> Task directions
Check each line of the records for "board"; collect those that have it.

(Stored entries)
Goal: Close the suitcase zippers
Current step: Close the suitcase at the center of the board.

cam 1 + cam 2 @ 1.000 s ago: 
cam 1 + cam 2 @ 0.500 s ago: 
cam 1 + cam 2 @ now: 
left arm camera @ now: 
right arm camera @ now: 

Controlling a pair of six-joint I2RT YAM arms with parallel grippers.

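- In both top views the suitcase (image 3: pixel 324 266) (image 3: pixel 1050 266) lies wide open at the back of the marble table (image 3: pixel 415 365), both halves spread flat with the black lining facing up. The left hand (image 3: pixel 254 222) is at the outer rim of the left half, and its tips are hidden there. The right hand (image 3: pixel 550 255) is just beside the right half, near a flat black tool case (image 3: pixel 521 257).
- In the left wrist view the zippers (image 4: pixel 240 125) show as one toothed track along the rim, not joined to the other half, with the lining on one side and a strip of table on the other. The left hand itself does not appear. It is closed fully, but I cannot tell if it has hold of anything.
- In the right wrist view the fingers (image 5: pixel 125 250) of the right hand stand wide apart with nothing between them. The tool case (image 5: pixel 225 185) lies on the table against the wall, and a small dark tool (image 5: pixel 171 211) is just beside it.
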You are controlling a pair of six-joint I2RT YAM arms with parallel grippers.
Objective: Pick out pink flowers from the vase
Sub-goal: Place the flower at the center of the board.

> Written answer
Current step: Close the suitcase at the center of the board.
Sub-goal: Place the flower at the center of the board.

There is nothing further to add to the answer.